● Exercise materials:
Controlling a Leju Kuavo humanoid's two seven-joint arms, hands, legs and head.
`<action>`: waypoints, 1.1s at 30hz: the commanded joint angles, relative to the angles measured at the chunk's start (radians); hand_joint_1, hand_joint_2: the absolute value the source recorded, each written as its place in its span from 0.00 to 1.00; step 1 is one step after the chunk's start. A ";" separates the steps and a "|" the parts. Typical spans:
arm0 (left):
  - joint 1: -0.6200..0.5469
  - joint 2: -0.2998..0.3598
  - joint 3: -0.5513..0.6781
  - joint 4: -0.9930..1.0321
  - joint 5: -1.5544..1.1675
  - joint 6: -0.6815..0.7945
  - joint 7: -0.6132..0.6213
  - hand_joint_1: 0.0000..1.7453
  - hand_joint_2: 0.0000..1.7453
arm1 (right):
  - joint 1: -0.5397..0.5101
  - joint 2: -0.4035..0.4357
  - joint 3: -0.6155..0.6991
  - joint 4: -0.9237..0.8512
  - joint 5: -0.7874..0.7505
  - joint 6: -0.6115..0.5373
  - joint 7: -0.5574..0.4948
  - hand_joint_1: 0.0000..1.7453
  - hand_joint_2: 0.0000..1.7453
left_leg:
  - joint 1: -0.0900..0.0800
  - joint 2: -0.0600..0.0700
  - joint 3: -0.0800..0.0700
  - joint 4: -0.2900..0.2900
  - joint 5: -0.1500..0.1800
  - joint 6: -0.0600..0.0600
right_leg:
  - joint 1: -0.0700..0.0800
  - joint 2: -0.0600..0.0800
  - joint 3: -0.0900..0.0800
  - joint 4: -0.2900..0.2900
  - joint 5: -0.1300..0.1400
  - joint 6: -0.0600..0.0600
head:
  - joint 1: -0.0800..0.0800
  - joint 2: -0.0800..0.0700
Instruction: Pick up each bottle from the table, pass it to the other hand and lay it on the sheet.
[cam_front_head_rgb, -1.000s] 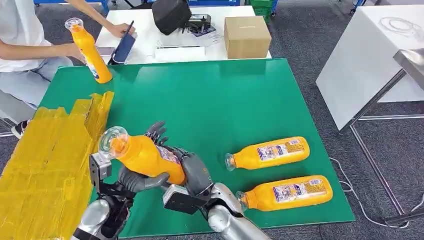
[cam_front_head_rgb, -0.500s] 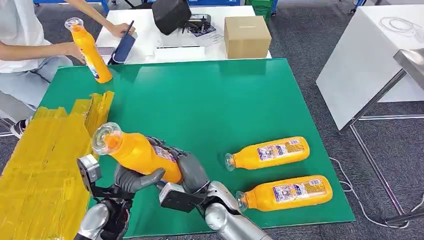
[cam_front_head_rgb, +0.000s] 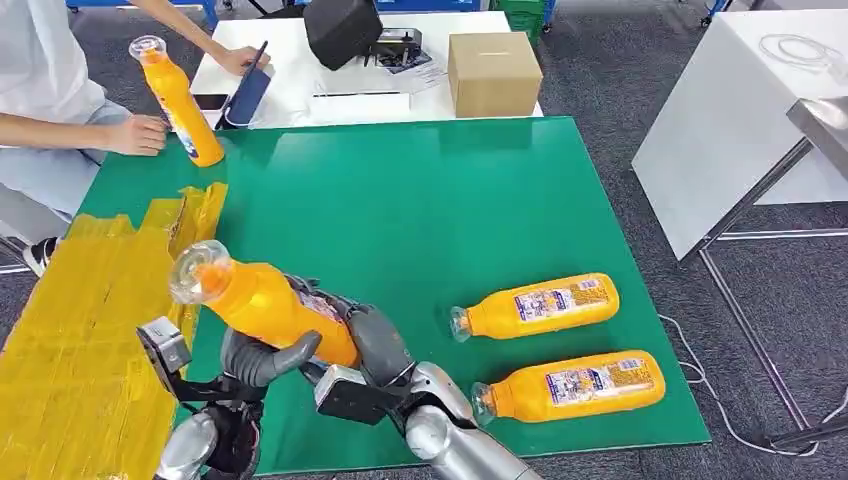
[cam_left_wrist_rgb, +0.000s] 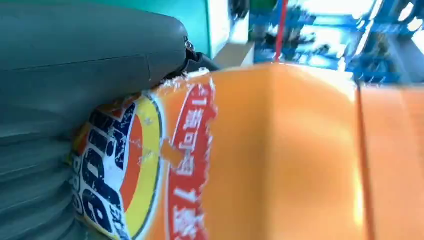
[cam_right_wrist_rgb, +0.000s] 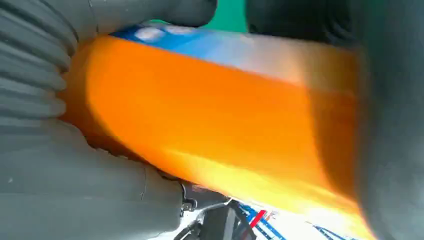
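Observation:
An orange bottle (cam_front_head_rgb: 262, 305) with a clear cap is held tilted above the green table's front left, cap toward the yellow sheet (cam_front_head_rgb: 80, 330). My left hand (cam_front_head_rgb: 262, 358) grips it from below, and my right hand (cam_front_head_rgb: 372, 342) wraps its base end. Up close, the left thumb (cam_left_wrist_rgb: 90, 55) lies over the bottle's label (cam_left_wrist_rgb: 150, 165). In the right wrist view the orange bottle (cam_right_wrist_rgb: 210, 110) sits between the grey thumb (cam_right_wrist_rgb: 75, 185) and the dark fingers (cam_right_wrist_rgb: 390, 125). Two more orange bottles (cam_front_head_rgb: 540, 305) (cam_front_head_rgb: 575, 385) lie on the table at the right.
Another orange bottle (cam_front_head_rgb: 180, 100) stands tilted at the table's far left corner, beside a seated person's hand (cam_front_head_rgb: 135, 135). Behind the green table (cam_front_head_rgb: 430, 200) a white table carries a cardboard box (cam_front_head_rgb: 493, 72), a black bag and a tablet. A white table (cam_front_head_rgb: 740, 110) stands at the right.
Both hands have carried the bottle to the left, its cap now over the sheet's edge. The person's hand has dropped from the far bottle's side to the table corner.

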 joint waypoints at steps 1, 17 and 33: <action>-0.066 -0.005 0.103 -0.030 -0.275 0.287 -0.115 1.00 1.00 | 0.095 -0.094 -0.098 -0.245 -0.005 -0.072 -0.004 0.00 1.00 | 0.001 -0.004 0.000 0.001 -0.001 0.000 | 0.001 -0.005 0.003 0.000 -0.001 -0.001 | 0.000 0.000; -0.157 0.046 0.268 0.288 -1.406 0.732 0.140 1.00 1.00 | 0.204 -0.160 -0.205 -0.665 -0.110 -0.082 -0.062 0.00 1.00 | 0.001 -0.003 0.002 -0.001 0.000 0.000 | 0.001 -0.004 0.004 -0.001 -0.001 -0.002 | 0.000 0.000; -0.225 0.304 0.189 0.640 -1.866 0.725 0.520 1.00 1.00 | 0.235 -0.195 -0.257 -0.805 -0.162 -0.045 -0.073 0.00 1.00 | 0.002 0.002 0.003 -0.001 -0.001 -0.001 | 0.002 0.001 0.004 -0.001 0.000 -0.002 | 0.000 0.000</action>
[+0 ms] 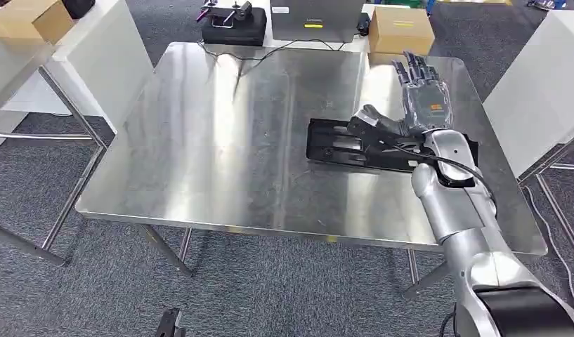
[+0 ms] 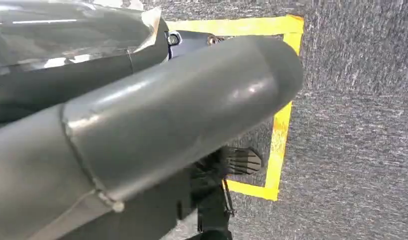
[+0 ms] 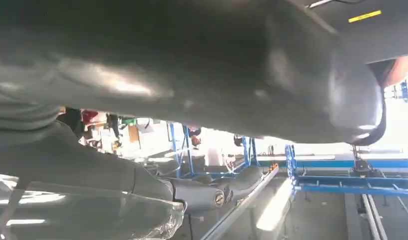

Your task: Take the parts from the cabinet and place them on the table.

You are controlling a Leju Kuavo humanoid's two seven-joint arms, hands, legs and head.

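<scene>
Black part point(image 1: 343, 144), flat, long, slotted, lies on steel tabletop point(image 1: 220, 154), toward right edge, about midway between near and far edges. Part's right end hidden under right hand point(image 1: 410, 105) and silver forearm. Right hand over part's right end, fingers stretched out flat and apart toward far right corner, thumb angled left over part; hand grips nothing, contact between thumb and part unclear. Clear wrap on back of hand.

Right wrist view: thick grey thumb point(image 3: 192, 65) close to lens, darker fingers point(image 3: 211, 192) extended along shiny table surface, nothing between them.

Left wrist view: left hand point(image 2: 142, 130) seen as grey thumb and cover, over grey carpet with yellow tape square point(image 2: 279, 135); finger spread cannot tell.

Beyond far edge: cardboard box point(image 1: 400, 29) closed, contents not visible, near far right corner; black case point(image 1: 234, 29) with small tools on top; grey device point(image 1: 317, 20) with cable trailing onto tabletop. Another cardboard box point(image 1: 32, 20) on white table far left, closed.
</scene>
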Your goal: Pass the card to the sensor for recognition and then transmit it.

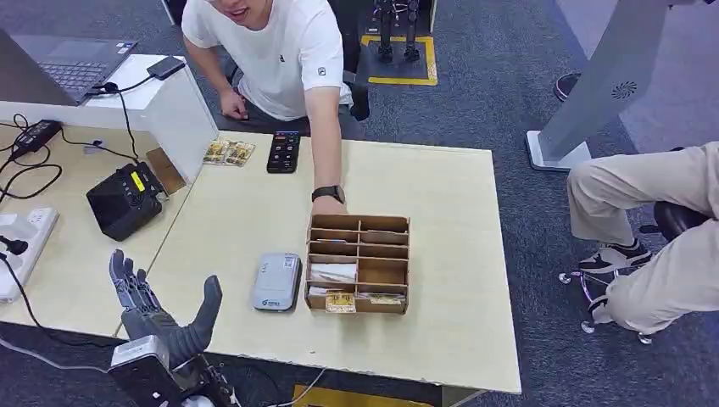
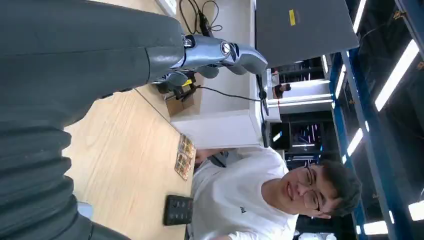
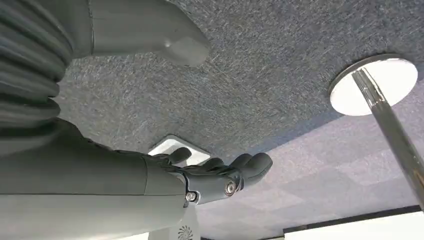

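Observation:
A grey card sensor (image 1: 277, 281) lies flat on the light wooden table (image 1: 229, 220). Right beside it stands a brown wooden compartment box (image 1: 359, 263) holding yellow cards (image 1: 341, 303) in its front slots. More yellow cards (image 1: 229, 153) (image 2: 184, 156) lie at the table's far edge. My left hand (image 1: 161, 314) (image 2: 220, 52) is raised at the near left corner of the table, left of the sensor, fingers spread and empty. My right hand (image 3: 215, 172) hangs over grey carpet, fingers stretched out, holding nothing.
A person in a white shirt (image 1: 280, 51) leans over the far edge, one hand (image 1: 327, 203) at the back of the box. A black remote-like device (image 1: 283, 152) lies near the far cards. A black machine (image 1: 125, 200) sits on the left desk. A seated person's legs (image 1: 653, 220) are at right.

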You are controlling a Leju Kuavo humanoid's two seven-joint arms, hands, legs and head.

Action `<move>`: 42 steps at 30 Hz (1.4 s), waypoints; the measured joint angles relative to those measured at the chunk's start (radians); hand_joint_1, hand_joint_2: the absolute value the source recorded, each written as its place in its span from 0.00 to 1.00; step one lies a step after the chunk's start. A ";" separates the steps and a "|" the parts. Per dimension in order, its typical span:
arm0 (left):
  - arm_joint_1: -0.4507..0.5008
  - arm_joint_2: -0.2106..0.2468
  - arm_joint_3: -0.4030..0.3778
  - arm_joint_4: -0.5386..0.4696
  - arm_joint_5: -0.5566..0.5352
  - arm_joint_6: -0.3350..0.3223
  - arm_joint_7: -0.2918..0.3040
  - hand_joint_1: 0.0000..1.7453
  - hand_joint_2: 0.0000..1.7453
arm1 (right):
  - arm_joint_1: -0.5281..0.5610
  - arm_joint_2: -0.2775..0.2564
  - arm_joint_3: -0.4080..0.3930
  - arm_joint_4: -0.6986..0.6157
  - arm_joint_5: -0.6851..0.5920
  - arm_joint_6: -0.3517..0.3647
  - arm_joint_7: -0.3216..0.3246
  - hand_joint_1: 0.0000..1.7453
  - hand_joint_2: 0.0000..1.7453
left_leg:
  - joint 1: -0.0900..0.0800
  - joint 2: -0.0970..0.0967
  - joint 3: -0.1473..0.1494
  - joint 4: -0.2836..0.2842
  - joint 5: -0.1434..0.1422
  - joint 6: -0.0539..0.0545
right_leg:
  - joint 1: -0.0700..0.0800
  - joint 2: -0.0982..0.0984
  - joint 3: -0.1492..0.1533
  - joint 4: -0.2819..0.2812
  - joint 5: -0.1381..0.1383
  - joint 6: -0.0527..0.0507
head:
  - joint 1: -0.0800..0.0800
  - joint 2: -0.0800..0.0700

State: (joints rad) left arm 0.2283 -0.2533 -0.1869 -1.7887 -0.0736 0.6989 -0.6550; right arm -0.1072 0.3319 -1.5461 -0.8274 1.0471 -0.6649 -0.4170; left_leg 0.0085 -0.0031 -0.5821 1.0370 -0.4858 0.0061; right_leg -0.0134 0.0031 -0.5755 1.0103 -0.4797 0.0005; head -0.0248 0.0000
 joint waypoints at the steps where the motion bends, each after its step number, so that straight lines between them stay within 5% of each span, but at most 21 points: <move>1: -0.001 0.000 -0.003 0.002 0.000 0.000 0.002 0.00 1.00 | 0.000 0.000 0.000 0.000 -0.003 0.000 0.000 0.00 1.00 | 0.000 0.000 0.000 0.000 0.000 0.000 | 0.000 0.000 0.000 0.000 0.000 0.000 | 0.000 0.000; 42: -0.009 0.010 -0.022 0.038 -0.011 0.000 0.031 0.00 1.00 | 0.004 0.000 0.000 0.000 0.004 0.000 0.003 0.00 1.00 | 0.000 0.000 0.000 0.000 0.000 0.000 | 0.000 0.000 0.000 0.000 0.000 0.000 | 0.000 0.000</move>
State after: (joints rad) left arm 0.2191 -0.2438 -0.2091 -1.7506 -0.0851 0.6989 -0.6241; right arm -0.1031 0.3319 -1.5461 -0.8270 1.0514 -0.6649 -0.4135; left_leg 0.0085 -0.0031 -0.5822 1.0370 -0.4858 0.0061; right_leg -0.0134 0.0031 -0.5755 1.0102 -0.4797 0.0005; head -0.0248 0.0000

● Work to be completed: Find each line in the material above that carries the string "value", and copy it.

● Exercise output:
`<action>`: waypoints, 1.1s at 30hz: the commanded joint angles, relative to the angles measured at the chunk's start (radians); hand_joint_1, hand_joint_2: the absolute value the source recorded, each written as its place in its span from 0.00 to 1.00; step 1 is one step after the chunk's start. A ";" separates the steps and a "|" the parts. Typical spans:
Action `<move>`: 42 steps at 30 Hz (1.4 s), waypoints; the measured joint angles relative to those measured at the chunk's start (radians); hand_joint_1, hand_joint_2: the absolute value the source recorded, each written as its place in its span from 0.00 to 1.00; step one lies a step after the chunk's start. A ";" separates the steps and a "|" the parts. Per dimension in order, its typical span:

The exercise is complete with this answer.